» **Exercise**
What you return should be the complete data below, word for word, with no pictures in it.

» **Provided data**
________________________________________

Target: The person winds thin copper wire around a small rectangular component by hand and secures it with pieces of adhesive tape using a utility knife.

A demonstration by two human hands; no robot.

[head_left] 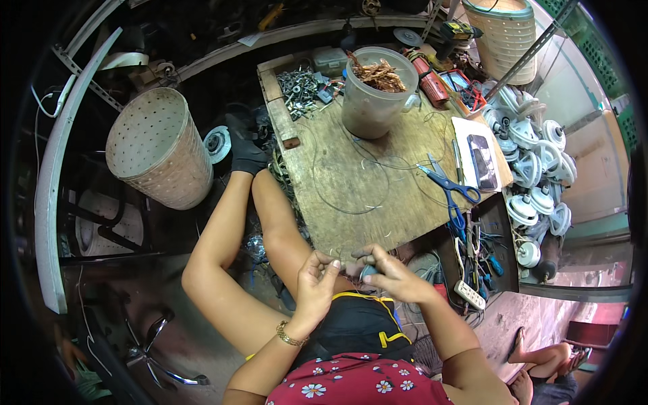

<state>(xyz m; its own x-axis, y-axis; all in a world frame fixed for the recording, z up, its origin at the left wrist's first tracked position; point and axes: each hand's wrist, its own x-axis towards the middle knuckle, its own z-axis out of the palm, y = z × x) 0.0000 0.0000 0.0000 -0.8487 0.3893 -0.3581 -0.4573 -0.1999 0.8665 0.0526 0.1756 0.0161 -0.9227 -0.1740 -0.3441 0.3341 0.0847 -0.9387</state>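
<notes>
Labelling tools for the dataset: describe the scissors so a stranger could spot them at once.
Start at the wooden worktop ahead of the person and go to its right edge, just left of the dark phone lying on white paper. The scissors lie flat there, blades pointing toward the clear plastic tub. Their bright blue handles set them apart from everything nearby.

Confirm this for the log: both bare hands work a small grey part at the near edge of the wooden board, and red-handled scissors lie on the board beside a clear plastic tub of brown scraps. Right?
Not quite: the scissors have blue handles, not red, as the head view shows. The rest stands: the left hand and right hand work a small grey part at the near edge of the wooden board, with the clear plastic tub of brown scraps on it.
</notes>
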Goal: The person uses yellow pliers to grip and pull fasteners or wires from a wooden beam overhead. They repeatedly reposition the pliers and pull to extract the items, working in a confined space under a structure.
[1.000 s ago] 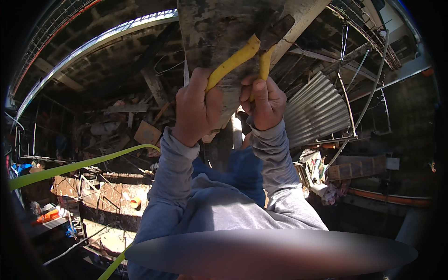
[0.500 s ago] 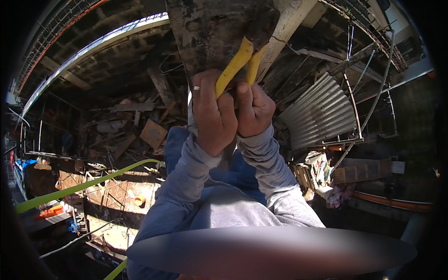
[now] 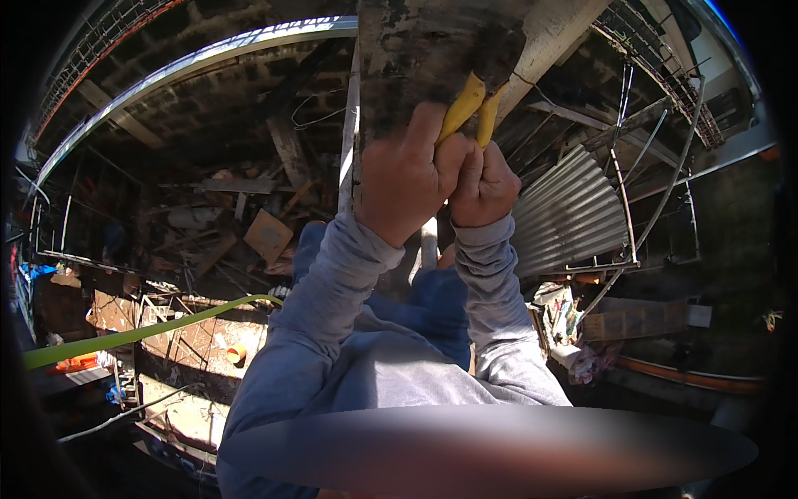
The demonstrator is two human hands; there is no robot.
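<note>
Yellow-handled pliers [image 3: 463, 106] lean against a dark, stained wooden board [image 3: 407, 50] in front of me. Their head is lost in shadow at the board's right side, so the jaws cannot be made out. My left hand [image 3: 406, 179] is closed around the left handle. Curled fingers of my right hand [image 3: 486, 185] grip the lower end of the right handle. Both hands are close together, knuckles nearly touching, and the handle ends are hidden in them. Grey sleeves cover both forearms.
A pale wooden beam [image 3: 553, 41] slants beside the board. Right of my hands stands a corrugated metal sheet [image 3: 573, 212]. Scrap wood [image 3: 268, 235] lies below on the left. A yellow-green strap [image 3: 158, 328] crosses at lower left, and thin metal rods [image 3: 628, 166] rise at right.
The board, pliers and both hands sit further right in the picture. My hands have come higher up the handles, leaving less yellow showing.
</note>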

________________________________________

» **Solution for this exercise**
Target: The person winds thin copper wire around a small rectangular component by hand and secures it with pieces of adhesive tape using a utility knife.

A demonstration by two human hands; no robot.

[head_left] 

<state>(xyz m; its own x-axis, y-axis; all in a world frame fixed for the recording, z up, its origin at the left wrist's first tracked position; point and axes: each hand's wrist, its own x-axis towards the middle knuckle, its own z-axis out of the palm, y = z × x) 0.0000 0.0000 0.0000 -0.8487 0.3893 -0.3581 -0.4573 -0.1999 0.8665 0.0526 0.1756 0.0161 -0.9227 -0.1740 -0.3441 0.3341 0.0847 -0.9387</state>
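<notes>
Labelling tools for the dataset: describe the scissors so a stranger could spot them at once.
Start at the wooden worktop ahead of the person and go to its right edge, just left of the dark phone lying on white paper. The scissors lie flat there, blades pointing toward the clear plastic tub. Their bright blue handles set them apart from everything nearby.

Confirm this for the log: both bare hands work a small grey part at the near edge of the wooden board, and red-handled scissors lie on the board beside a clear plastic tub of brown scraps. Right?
Not quite: the scissors have blue handles, not red, as the head view shows. The rest stands: the left hand and right hand work a small grey part at the near edge of the wooden board, with the clear plastic tub of brown scraps on it.
</notes>
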Goal: The person uses yellow pliers to grip and pull fasteners or wires from a wooden beam overhead. They repeatedly reposition the pliers and pull to extract the items, working in a confined space under a structure.
[1.000 s ago] 
[0.500 s ago] 
[now] 
The demonstrator is two human hands; there is no robot.
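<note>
Yellow-handled pliers [image 3: 463, 106] lean against a dark, stained wooden board [image 3: 407, 50] in front of me. Their head is lost in shadow at the board's right side, so the jaws cannot be made out. My left hand [image 3: 406, 179] is closed around the left handle. Curled fingers of my right hand [image 3: 486, 185] grip the lower end of the right handle. Both hands are close together, knuckles nearly touching, and the handle ends are hidden in them. Grey sleeves cover both forearms.
A pale wooden beam [image 3: 553, 41] slants beside the board. Right of my hands stands a corrugated metal sheet [image 3: 573, 212]. Scrap wood [image 3: 268, 235] lies below on the left. A yellow-green strap [image 3: 158, 328] crosses at lower left, and thin metal rods [image 3: 628, 166] rise at right.
The board, pliers and both hands sit further right in the picture. My hands have come higher up the handles, leaving less yellow showing.
</note>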

This completes the answer to the exercise.